*AVAILABLE DATA*.

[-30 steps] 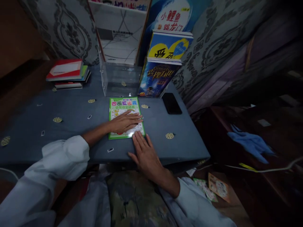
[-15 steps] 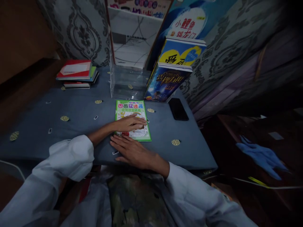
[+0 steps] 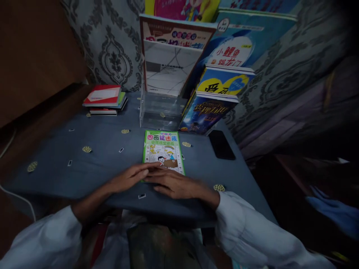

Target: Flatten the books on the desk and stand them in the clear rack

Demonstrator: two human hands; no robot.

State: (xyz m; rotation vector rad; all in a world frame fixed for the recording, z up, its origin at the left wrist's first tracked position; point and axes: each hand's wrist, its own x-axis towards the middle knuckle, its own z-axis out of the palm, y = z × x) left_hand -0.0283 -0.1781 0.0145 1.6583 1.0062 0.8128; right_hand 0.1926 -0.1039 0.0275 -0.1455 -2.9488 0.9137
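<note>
A thin green-bordered picture book (image 3: 165, 147) with Chinese lettering lies flat on the table, its cartoon cover facing up. Across its lower edge rest both hands, their fingertips meeting and overlapping. My left hand (image 3: 133, 177) comes in from the left with fingers stretched out and nothing held. My right hand (image 3: 175, 183) lies palm down, fingers extended over the bottom of the cover and reaching the left fingers. Part of the cover's lower edge is hidden beneath them. Whether either hand presses on the book I cannot tell.
Behind the book stands a clear acrylic rack (image 3: 159, 119) holding several books, including a dark blue one (image 3: 207, 114). To its right lies a black phone (image 3: 222, 145). A small stack of books (image 3: 103, 98) sits at the back left of the cloth-covered table (image 3: 98, 172).
My left hand has slid from the cover's middle down toward its lower edge, uncovering the cartoon. The right hand now meets its fingers. The camera view has tilted up.
</note>
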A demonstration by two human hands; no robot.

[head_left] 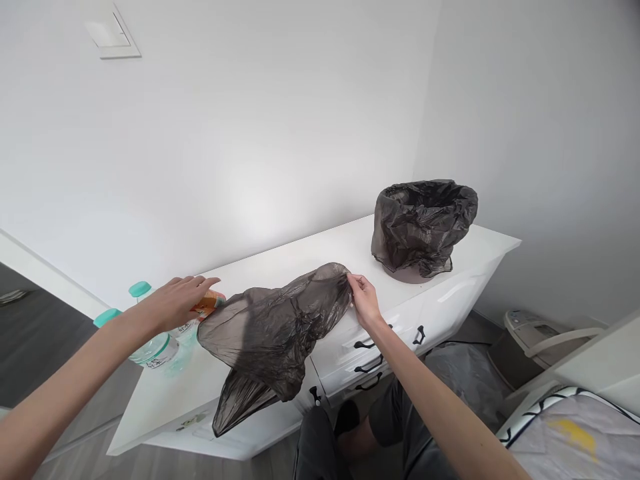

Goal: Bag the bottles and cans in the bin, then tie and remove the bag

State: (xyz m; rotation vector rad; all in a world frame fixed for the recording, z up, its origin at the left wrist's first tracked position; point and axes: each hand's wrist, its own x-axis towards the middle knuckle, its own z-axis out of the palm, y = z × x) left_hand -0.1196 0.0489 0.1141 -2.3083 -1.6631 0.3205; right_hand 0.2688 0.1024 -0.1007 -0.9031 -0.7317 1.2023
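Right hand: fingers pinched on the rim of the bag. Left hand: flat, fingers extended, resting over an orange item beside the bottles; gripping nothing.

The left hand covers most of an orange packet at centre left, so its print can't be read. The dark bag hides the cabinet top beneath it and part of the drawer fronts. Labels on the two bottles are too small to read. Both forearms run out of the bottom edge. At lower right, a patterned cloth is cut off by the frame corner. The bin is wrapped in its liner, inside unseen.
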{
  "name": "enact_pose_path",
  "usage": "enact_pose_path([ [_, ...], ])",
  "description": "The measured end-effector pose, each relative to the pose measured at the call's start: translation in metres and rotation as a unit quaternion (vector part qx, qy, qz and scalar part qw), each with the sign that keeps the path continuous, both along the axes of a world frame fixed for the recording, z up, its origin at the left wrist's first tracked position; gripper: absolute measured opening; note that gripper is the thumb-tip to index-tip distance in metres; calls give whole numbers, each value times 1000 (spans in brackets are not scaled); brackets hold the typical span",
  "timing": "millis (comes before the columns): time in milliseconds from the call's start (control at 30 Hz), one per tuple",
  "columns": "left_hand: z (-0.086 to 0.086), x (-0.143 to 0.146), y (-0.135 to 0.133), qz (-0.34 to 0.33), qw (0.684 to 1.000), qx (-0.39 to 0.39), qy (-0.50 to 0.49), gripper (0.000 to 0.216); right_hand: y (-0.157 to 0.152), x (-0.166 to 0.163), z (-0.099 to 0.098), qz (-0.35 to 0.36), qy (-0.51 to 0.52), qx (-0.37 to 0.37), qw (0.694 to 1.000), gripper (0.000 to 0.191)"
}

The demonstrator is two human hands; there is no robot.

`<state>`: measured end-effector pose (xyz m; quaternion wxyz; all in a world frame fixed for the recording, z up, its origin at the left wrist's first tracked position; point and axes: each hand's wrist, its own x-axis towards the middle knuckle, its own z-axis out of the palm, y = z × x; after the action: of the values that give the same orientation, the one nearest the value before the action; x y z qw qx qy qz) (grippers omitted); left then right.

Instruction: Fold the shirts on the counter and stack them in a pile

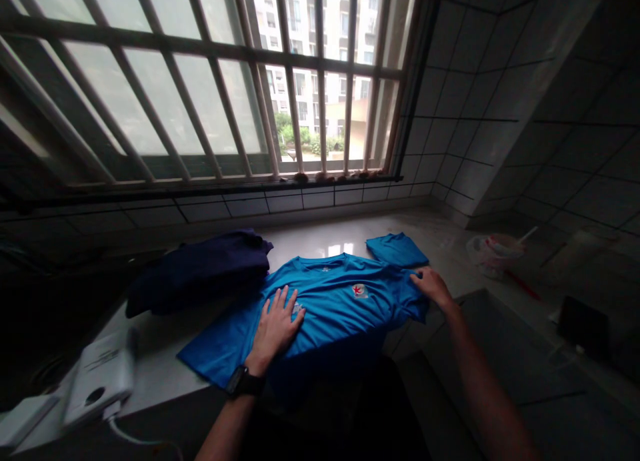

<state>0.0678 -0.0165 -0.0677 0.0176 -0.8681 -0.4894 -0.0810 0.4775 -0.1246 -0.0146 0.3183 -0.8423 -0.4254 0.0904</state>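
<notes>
A blue T-shirt [325, 314] with a red star badge on its chest lies spread on the counter, its lower part hanging over the front edge. My left hand [278, 324], with a dark watch on the wrist, presses flat on the shirt's chest with fingers apart. At the sleeve on the right, my right hand [431, 285] pinches the cloth between thumb and fingers. Just behind that sleeve rests a folded blue garment [397, 249]. To the left of the shirt is a dark navy pile of folded cloth [205, 267].
A white device [100, 374] with a cable plugged in sits at the counter's left front, beside a white box [25, 417]. On the right are a sink [480, 341] and a plastic tub [495, 251]. A barred window [280, 61] rises behind the counter [320, 231].
</notes>
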Motion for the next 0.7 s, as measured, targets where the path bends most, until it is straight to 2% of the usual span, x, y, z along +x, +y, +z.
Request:
enact_pose_path([
  [133,0,1,-1,2,1000,2,11,60,36,-34,34,101,53,11,993,17],
  [200,0,1,-2,2,1000,7,7,60,51,-61,49,187,112,35,975,17],
  [267,1,1,-2,3,1000,6,3,59,58,-90,58,325,212,64,919,29],
  [333,2,1,-3,6,1000,-3,2,59,57,-117,55,435,273,77,854,42],
  [367,3,1,-3,8,1000,-7,1,58,54,-128,48,459,263,68,846,47],
  [433,5,1,-4,10,1000,-13,-5,58,48,-147,27,455,170,11,874,52],
  [500,5,1,-6,8,1000,-19,-15,58,42,-161,1,418,36,-74,905,54],
  [567,4,3,-6,5,999,-29,-30,59,39,-170,-22,379,-77,-129,913,58],
  [633,5,4,-5,3,997,-45,-62,58,39,-175,-36,352,-141,-138,915,60],
  [700,11,3,-1,7,989,-74,-126,53,41,-177,-40,334,-168,-134,918,59],
])
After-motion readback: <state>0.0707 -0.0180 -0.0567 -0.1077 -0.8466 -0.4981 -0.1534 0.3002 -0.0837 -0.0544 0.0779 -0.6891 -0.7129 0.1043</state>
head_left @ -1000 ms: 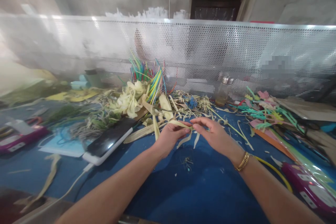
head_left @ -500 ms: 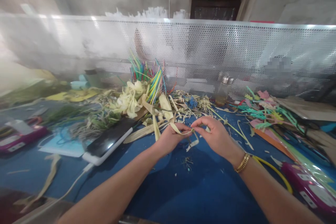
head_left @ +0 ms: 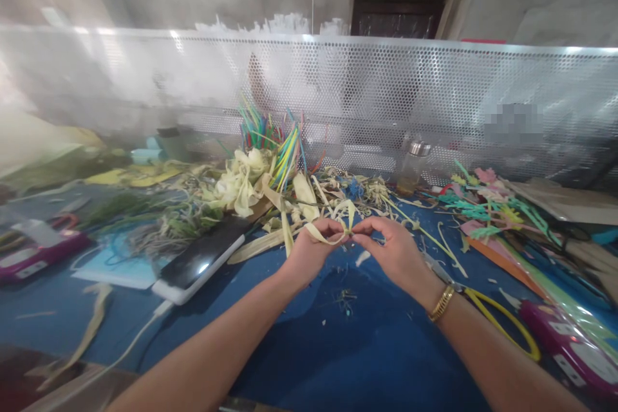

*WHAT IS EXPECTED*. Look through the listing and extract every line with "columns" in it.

*WRITTEN SOLUTION*.
  "timing": "millis (comes before the columns): time in milliseconds from the call's start (control at 30 Hz), one per tuple",
  "columns": "left_hand: z (-0.086 to 0.086), x (-0.143 to 0.146), y (-0.135 to 0.133), qz (-0.34 to 0.33), qw (0.684 to 1.000), qx (-0.39 to 0.39), qy (-0.50 to 0.49), gripper (0.000 to 0.216); right_hand: y (-0.157 to 0.152), x (-0.166 to 0.163), z (-0.099 to 0.098), qz (-0.35 to 0.36), qy (-0.51 to 0.52), qx (-0.37 to 0.37), qw (0.694 to 1.000), gripper (0.000 to 0.191)"

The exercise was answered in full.